In 2005, research into the size of remittances and their role as a development tool reached a new peak. Among the concerns are high costs for remitting money, weak financial institutions, and antiquated lending and investment laws in developing countries.
Issue No. 6 of Top Ten of 2005 |
A flurry of studies and data estimates have been published this year, including one from the World Bank in November that estimated that about $232 billion will be remitted through formal channels in 2005, more than 70 percent of which ($167 billion) will go to developing countries. The countries receiving the largest flows (in order) are India, China, Mexico, France, and the Philippines.

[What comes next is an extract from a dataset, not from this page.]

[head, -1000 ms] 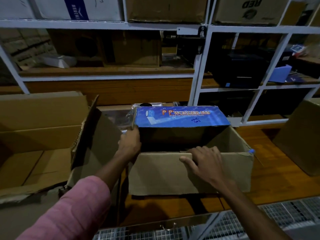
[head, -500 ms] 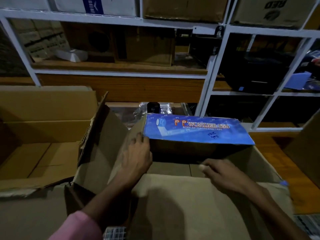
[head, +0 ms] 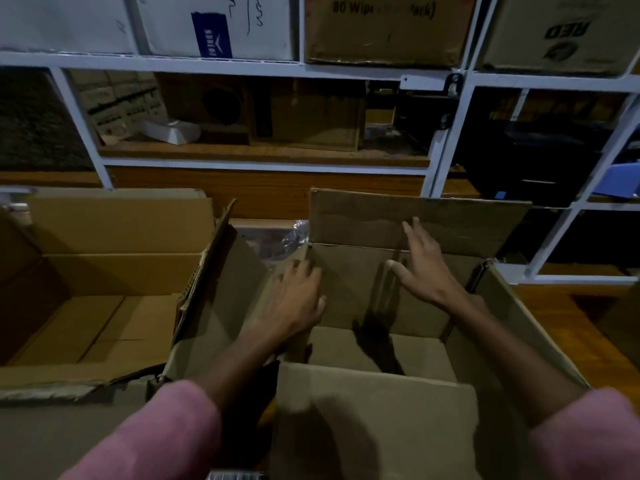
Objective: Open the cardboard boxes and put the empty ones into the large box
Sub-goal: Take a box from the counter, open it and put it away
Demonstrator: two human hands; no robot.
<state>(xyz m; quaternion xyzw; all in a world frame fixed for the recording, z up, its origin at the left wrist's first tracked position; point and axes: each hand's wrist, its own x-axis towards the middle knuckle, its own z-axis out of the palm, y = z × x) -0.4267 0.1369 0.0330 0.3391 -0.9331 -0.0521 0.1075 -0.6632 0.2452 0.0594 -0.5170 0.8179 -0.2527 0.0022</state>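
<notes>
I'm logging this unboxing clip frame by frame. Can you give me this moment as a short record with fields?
Setting: white metal shelving stocked with cartons
Box in work: open brown cardboard box, flaps up, nothing visible inside
Left hand: fingers spread, on the box's left inner wall, no grip
Right hand: fingers straight, against the far wall, no grip
Large box: big open brown carton to the left, floor bare where visible

Matt brown cardboard boxes (head: pixel 381 292) — white-painted metal shelving (head: pixel 443 140) — glossy grained wood boards (head: pixel 263 188).
</notes>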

There is some consensus that remittances reduce poverty, but a vigorous debate continues on whether they promote development as robustly as they could. Development agencies, national governments, and foreign investors are now trying to figure out how to incorporate remittances into their planning and policies.
For more information, please see the following articles:
Features:
• Understanding the Importance of Remittances
• The Oaxaca-U.S. Connection and Remittances
• How Remittances Help Migrant Families
• Labor Export as Government Policy: The Case of the Philippines
• Migration and Development: Blind Faith and Hard-to-Find Facts
• Latino Remittances Swell Despite U.S. Economic Slump
Special Issue: Migration and Development
• Migration as a Factor in Development and Poverty Reduction
• Using Remittances and Circular Migration to Drive Development
• Circular Migration: Keeping Development Rolling?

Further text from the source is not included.